Print the entries underneath word for word, omitting whatever pictures they contain.

Data supplied.
___
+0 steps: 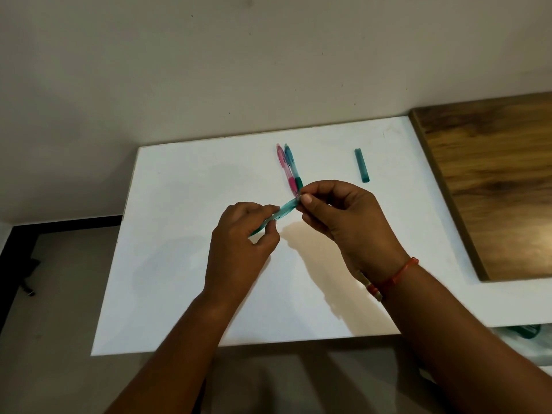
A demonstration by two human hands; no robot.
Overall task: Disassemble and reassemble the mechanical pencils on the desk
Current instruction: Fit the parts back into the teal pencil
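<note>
A white desk (179,279) stands against a plain beige wall (209,70) marked with a few small dark specks. A wood panel (493,180) lies along the desk's right side. To the left, a grey floor (65,279) meets a black skirting strip.

Above the middle of the desk, both hands hold a teal pencil (282,211) slantwise between them. The left hand (239,243) pinches its lower end with curled fingers, and the right hand (343,216) pinches the upper end between thumb and fingertips. A red bracelet (397,276) circles the right wrist.

Just behind the hands, a pink pencil (283,165) and a blue pencil (291,162) lie side by side, touching. A teal piece (361,165) lies alone farther right. Any print on the pencils is too small to read.
</note>
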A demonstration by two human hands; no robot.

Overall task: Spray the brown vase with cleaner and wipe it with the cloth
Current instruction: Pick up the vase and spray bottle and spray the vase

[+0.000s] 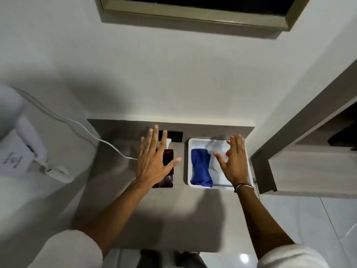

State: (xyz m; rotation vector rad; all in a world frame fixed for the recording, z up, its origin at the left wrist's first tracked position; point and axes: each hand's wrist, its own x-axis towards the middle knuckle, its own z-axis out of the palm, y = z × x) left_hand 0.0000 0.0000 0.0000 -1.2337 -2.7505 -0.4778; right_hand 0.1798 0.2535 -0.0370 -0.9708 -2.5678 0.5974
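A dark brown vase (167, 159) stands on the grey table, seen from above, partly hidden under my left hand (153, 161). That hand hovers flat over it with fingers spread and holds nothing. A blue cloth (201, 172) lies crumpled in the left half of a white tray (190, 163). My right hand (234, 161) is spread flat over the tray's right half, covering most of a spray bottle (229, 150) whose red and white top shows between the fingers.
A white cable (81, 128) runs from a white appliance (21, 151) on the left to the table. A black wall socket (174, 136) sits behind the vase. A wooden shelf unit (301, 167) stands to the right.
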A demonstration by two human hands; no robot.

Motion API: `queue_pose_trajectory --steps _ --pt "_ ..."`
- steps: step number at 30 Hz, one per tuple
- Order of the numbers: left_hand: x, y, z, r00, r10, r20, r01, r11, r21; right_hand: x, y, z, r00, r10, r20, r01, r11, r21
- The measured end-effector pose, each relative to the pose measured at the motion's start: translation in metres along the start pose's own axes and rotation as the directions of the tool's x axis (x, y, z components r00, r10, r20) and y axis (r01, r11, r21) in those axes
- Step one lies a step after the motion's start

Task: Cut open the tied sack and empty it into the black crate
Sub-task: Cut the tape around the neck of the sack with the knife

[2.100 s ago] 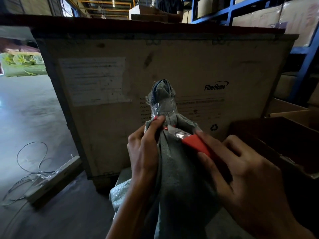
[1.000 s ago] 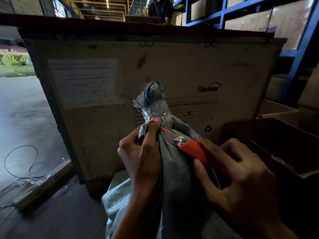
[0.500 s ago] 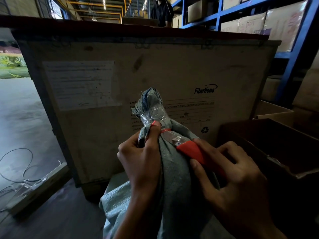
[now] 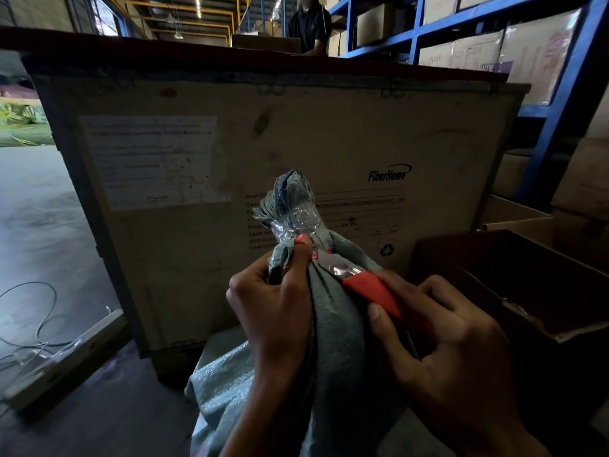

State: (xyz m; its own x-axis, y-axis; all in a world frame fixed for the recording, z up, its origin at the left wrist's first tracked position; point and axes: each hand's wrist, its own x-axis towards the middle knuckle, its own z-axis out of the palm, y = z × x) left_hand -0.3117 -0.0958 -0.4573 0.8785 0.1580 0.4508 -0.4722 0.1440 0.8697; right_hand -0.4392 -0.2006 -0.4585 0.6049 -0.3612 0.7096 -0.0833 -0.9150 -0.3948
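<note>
A grey-green woven sack (image 4: 336, 351) stands upright in front of me, its neck bunched, wrapped in clear tape and bound by a thin red tie (image 4: 324, 252). My left hand (image 4: 276, 305) grips the sack's neck just under the tie, thumb pressed against it. My right hand (image 4: 438, 344) holds a red-handled utility knife (image 4: 369, 291); the blade lies against the neck at the tie. A dark open crate (image 4: 514, 285) sits at the right, close to my right hand.
A large wooden shipping crate (image 4: 197, 258) with a paper label stands right behind the sack. Blue shelving (image 4: 560, 120) with cartons rises at the right. Loose cables (image 4: 36, 311) and a plank lie on the floor at left. A person (image 4: 309, 24) stands beyond the crate.
My hands and the sack have barely shifted. The knife blade stays at the red tie, sliding slightly along the neck. The view has tilted up a little.
</note>
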Motion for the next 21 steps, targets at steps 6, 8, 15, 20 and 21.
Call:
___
Output for this exercise.
+0 steps: 
A demonstration by two human hands; no robot.
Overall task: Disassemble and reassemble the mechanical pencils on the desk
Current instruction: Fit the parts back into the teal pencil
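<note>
A white desk (179,279) stands against a plain beige wall (209,70) marked with a few small dark specks. A wood panel (493,180) lies along the desk's right side. To the left, a grey floor (65,279) meets a black skirting strip.

Above the middle of the desk, both hands hold a teal pencil (282,211) slantwise between them. The left hand (239,243) pinches its lower end with curled fingers, and the right hand (343,216) pinches the upper end between thumb and fingertips. A red bracelet (397,276) circles the right wrist.

Just behind the hands, a pink pencil (283,165) and a blue pencil (291,162) lie side by side, touching. A teal piece (361,165) lies alone farther right. Any print on the pencils is too small to read.
</note>
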A demonstration by two human hands; no robot.

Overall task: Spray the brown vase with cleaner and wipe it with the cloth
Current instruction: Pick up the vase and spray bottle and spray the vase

[+0.000s] 

State: (xyz m; rotation vector rad; all in a world frame fixed for the recording, z up, its origin at the left wrist's first tracked position; point and axes: each hand's wrist, its own x-axis towards the middle knuckle, its own z-axis out of the palm, y = z × x) left_hand 0.0000 0.0000 0.0000 -1.2337 -2.7505 -0.4778; right_hand 0.1798 0.2535 -0.0370 -0.9708 -2.5678 0.5974
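A dark brown vase (167, 159) stands on the grey table, seen from above, partly hidden under my left hand (153, 161). That hand hovers flat over it with fingers spread and holds nothing. A blue cloth (201, 172) lies crumpled in the left half of a white tray (190, 163). My right hand (234, 161) is spread flat over the tray's right half, covering most of a spray bottle (229, 150) whose red and white top shows between the fingers.
A white cable (81, 128) runs from a white appliance (21, 151) on the left to the table. A black wall socket (174, 136) sits behind the vase. A wooden shelf unit (301, 167) stands to the right.
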A demonstration by two human hands; no robot.

Motion API: `queue_pose_trajectory --steps _ --pt "_ ..."`
- steps: step number at 30 Hz, one per tuple
- Order of the numbers: left_hand: x, y, z, r00, r10, r20, r01, r11, r21; right_hand: x, y, z, r00, r10, r20, r01, r11, r21
- The measured end-effector pose, each relative to the pose measured at the motion's start: translation in metres along the start pose's own axes and rotation as the directions of the tool's x axis (x, y, z components r00, r10, r20) and y axis (r01, r11, r21) in those axes
- Step one lies a step after the motion's start

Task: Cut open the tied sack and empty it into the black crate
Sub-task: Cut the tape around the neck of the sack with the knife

[2.100 s ago] 
[1.000 s ago] 
[0.500 s ago] 
[now] 

State: (xyz m; its own x-axis, y-axis; all in a world frame fixed for the recording, z up, its origin at the left wrist's first tracked position; point and axes: each hand's wrist, its own x-axis towards the middle knuckle, its own z-axis out of the palm, y = z × x) left_hand -0.3117 -0.0958 -0.4573 0.8785 0.1580 0.4508 -0.4722 0.1440 0.8697; right_hand -0.4392 -0.2006 -0.4585 0.6049 -0.3612 0.7096 -0.0833 -0.9150 -0.3948
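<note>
A grey-green woven sack (image 4: 336, 351) stands upright in front of me, its neck bunched, wrapped in clear tape and bound by a thin red tie (image 4: 324, 252). My left hand (image 4: 276, 305) grips the sack's neck just under the tie, thumb pressed against it. My right hand (image 4: 438, 344) holds a red-handled utility knife (image 4: 369, 291); the blade lies against the neck at the tie. A dark open crate (image 4: 514, 285) sits at the right, close to my right hand.
A large wooden shipping crate (image 4: 197, 258) with a paper label stands right behind the sack. Blue shelving (image 4: 560, 120) with cartons rises at the right. Loose cables (image 4: 36, 311) and a plank lie on the floor at left. A person (image 4: 309, 24) stands beyond the crate.
My hands and the sack have barely shifted. The knife blade stays at the red tie, sliding slightly along the neck. The view has tilted up a little.
</note>
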Motion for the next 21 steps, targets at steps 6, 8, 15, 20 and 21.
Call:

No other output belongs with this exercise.